For purposes of this Agreement, "Confidential Information" means, with respect to the Company, any and all information in written, representational, electronic, verbal or other form relating directly or indirectly to the present or potential business, operation or financial condition of the Company (including, but not limited to, information identified as being proprietary and/or confidential, pricing, marketing plans, customer and supplier lists, service data, and any information which might reasonable be presumed to be proprietary or confidential in nature) excluding any such information which: (i) is known to the public (through no act or omission of the Company in violation of this Agreement); (ii) is lawfully acquired by the Company from an independent source having no obligation to maintain the confidentiality of such information; (iii) was known to the Company prior to its disclosure under this Agreement; (iv) was independently developed by the Company; or (v) is required to be disclosed by governmental or judicial order.

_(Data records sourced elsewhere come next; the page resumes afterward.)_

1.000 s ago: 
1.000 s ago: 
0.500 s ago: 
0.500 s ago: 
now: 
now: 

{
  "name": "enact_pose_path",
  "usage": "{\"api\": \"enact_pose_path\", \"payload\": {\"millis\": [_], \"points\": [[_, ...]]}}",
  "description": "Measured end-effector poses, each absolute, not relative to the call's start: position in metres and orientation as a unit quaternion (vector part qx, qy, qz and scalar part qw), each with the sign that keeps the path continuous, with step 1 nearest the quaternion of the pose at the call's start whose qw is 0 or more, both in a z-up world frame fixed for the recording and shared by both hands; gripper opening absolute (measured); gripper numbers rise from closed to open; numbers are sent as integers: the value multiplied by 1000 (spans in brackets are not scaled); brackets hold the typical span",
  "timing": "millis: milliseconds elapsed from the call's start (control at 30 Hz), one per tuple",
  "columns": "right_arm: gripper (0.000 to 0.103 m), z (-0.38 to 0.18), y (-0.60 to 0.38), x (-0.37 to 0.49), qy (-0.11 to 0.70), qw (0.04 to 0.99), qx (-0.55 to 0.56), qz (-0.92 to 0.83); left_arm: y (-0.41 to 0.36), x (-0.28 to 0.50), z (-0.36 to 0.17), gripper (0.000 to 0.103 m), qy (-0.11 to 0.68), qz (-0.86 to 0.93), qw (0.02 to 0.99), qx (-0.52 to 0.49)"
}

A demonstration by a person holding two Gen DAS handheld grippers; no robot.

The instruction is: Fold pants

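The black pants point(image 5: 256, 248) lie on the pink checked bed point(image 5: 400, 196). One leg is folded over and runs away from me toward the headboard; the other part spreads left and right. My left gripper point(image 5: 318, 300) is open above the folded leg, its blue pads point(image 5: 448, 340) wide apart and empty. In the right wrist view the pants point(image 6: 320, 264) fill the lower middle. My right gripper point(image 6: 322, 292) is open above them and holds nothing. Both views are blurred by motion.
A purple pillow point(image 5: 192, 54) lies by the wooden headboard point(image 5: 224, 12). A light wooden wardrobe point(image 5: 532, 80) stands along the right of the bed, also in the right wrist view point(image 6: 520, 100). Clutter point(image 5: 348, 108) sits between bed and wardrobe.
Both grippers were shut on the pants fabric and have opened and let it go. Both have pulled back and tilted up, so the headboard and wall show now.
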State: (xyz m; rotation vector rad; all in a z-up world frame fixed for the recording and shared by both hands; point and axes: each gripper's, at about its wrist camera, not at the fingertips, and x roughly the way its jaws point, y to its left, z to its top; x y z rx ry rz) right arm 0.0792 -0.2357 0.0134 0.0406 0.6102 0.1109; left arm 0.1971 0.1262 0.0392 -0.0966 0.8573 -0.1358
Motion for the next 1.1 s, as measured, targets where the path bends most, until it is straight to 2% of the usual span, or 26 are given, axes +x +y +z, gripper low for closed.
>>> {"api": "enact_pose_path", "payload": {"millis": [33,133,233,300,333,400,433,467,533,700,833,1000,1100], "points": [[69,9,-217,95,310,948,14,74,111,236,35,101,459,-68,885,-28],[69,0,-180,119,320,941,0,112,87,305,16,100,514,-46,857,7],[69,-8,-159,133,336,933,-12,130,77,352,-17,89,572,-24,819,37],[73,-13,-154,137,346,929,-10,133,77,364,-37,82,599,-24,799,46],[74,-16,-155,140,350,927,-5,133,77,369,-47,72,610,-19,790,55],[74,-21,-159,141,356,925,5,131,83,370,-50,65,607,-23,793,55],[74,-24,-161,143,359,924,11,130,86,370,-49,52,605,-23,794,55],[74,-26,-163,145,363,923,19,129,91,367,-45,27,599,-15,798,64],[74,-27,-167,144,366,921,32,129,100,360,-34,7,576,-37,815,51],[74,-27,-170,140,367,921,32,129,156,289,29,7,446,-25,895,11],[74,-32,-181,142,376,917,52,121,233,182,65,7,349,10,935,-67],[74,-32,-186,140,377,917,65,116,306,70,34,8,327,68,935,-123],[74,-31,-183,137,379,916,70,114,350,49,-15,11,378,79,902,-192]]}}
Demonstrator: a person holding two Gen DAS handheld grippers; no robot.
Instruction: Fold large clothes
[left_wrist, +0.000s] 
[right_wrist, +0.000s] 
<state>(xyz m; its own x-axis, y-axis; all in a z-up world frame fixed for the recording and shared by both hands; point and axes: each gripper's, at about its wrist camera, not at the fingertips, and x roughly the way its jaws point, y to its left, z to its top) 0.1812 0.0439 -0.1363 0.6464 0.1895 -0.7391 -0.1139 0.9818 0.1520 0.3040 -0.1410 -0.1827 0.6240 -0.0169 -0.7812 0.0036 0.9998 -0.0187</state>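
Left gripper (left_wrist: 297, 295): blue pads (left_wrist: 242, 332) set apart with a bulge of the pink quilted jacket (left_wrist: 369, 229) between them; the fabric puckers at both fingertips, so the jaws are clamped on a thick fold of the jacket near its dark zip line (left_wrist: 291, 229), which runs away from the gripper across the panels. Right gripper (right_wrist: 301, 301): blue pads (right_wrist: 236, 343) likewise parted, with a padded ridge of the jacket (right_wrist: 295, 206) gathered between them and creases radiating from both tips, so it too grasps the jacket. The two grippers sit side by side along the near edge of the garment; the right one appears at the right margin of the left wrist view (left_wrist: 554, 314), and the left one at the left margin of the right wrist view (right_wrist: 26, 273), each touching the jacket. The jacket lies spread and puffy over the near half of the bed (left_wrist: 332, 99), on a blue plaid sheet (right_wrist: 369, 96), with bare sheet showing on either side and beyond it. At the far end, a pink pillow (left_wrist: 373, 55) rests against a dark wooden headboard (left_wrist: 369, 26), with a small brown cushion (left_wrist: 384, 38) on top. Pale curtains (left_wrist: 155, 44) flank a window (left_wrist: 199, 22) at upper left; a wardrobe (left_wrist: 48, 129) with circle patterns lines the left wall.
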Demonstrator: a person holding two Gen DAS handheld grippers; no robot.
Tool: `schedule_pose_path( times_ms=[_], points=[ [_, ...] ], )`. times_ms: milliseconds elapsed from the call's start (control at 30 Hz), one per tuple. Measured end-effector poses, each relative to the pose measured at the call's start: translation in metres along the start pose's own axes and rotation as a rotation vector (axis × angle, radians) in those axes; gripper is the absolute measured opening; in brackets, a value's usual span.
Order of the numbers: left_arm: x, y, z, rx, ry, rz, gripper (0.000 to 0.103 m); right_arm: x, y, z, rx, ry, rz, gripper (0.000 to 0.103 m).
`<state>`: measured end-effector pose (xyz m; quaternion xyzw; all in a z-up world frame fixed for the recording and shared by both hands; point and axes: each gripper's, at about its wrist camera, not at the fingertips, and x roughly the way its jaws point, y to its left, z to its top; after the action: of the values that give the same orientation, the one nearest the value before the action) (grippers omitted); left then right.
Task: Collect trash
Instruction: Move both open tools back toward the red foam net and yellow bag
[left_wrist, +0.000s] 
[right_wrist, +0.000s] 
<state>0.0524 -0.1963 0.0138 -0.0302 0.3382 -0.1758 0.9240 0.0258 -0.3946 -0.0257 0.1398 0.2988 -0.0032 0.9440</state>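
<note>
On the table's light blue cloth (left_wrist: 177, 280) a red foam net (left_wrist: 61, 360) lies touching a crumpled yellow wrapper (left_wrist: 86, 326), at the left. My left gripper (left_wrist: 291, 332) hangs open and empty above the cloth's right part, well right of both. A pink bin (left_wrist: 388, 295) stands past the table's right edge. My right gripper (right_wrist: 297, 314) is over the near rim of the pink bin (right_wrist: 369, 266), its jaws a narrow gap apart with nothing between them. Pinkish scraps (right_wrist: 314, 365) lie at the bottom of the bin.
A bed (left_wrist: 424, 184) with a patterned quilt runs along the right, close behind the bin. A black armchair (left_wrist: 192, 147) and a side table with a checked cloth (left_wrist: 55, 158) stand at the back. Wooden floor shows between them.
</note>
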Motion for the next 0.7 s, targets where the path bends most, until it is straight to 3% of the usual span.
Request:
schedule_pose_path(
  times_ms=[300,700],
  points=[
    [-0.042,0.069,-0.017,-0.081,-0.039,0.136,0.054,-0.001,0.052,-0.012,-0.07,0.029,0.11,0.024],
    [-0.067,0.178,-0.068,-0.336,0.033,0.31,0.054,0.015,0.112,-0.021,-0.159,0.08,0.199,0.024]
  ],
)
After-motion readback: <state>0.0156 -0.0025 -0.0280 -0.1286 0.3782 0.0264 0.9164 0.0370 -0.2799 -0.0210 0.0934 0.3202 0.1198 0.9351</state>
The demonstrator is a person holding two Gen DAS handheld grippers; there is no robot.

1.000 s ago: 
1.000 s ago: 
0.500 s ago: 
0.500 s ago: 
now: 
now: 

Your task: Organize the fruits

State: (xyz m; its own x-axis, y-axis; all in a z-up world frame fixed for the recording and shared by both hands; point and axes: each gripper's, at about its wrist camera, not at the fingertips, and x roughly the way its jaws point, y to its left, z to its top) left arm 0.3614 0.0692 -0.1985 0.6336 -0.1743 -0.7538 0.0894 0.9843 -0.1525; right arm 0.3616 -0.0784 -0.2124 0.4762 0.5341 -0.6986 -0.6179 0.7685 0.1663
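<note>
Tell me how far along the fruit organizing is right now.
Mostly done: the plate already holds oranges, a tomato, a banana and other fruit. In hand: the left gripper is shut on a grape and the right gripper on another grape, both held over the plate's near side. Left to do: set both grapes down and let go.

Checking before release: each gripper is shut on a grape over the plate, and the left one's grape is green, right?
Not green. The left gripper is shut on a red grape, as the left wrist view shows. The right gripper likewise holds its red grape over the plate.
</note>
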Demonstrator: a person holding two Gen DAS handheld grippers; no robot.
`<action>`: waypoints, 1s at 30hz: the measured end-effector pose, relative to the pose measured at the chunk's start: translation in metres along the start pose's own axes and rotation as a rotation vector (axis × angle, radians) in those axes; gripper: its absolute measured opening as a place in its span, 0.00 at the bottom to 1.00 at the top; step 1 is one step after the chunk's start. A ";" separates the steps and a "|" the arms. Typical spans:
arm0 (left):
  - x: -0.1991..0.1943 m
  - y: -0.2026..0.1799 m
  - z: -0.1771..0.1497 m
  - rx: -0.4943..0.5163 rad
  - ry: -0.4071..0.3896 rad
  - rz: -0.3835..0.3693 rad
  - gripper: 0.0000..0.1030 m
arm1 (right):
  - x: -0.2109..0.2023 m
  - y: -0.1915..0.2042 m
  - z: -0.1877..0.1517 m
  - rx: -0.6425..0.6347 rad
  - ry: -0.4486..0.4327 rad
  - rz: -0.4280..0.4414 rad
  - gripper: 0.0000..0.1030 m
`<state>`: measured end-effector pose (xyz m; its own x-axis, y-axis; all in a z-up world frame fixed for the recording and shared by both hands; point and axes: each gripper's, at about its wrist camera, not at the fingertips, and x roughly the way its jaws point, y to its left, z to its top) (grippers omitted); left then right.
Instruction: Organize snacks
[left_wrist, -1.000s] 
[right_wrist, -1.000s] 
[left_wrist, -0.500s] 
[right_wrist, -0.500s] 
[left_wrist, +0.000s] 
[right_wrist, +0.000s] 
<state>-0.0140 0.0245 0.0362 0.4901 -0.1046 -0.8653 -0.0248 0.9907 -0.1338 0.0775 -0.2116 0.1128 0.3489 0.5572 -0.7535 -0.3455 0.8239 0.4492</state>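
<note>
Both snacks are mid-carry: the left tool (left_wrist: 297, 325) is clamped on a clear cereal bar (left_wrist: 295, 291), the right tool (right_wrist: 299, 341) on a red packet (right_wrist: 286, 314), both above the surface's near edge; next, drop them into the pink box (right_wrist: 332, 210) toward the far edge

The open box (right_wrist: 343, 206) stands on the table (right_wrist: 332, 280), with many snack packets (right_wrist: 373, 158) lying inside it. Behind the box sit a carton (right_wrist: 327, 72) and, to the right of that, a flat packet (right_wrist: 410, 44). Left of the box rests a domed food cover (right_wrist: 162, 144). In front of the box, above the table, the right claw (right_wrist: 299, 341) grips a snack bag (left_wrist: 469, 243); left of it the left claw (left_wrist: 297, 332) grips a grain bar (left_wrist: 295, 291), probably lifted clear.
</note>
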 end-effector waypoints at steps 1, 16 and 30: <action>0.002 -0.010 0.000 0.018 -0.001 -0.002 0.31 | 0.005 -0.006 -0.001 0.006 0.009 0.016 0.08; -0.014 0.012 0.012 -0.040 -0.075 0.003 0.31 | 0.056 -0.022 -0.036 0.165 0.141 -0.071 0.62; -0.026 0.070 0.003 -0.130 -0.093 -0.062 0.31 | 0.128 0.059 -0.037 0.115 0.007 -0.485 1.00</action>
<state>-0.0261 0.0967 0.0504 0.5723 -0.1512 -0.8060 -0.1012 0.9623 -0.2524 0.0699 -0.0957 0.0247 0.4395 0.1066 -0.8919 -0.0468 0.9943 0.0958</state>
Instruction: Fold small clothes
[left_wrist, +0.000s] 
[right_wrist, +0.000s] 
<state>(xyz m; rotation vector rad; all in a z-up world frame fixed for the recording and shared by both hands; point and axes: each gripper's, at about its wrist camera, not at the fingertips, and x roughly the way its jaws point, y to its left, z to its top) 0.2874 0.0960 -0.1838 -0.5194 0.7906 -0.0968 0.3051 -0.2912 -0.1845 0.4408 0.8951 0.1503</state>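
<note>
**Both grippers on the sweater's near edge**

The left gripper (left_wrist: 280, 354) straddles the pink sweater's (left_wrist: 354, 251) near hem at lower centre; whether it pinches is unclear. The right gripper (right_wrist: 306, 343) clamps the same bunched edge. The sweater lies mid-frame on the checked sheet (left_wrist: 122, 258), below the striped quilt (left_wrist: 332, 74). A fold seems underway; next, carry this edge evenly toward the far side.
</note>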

19. GOVERNING LAW. These Terms shall be governed by and construed in accordance with the laws of the State of Ohio without regard to its choice of law provisions. In the event of any conflict between foreign laws, rules and regulations and those of the United States, the laws, rules and regulations of the United States shall govern. The United Nations Convention on Contracts for the International Sale of Goods shall not apply to these Terms. User hereby consents to personal jurisdiction by the state and federal courts located in Cleveland, Ohio. These Terms and any modifications hereto constitute the entire agreement between the parties with regard to the subject matter hereof and supersede all prior understandings and agreements, whether written or oral, as to such subject matter. Nothing contained in these Terms shall be deemed to constitute either party as the agent or representative of the other party, or both parties as joint partners for any purpose.
20. OWNERSHIP. All programs, services, processes, designs, software, technologies, trademarks, trade names, inventions and materials comprising the Service are wholly owned by the Company and/or its licensors and service providers except where expressly stated otherwise.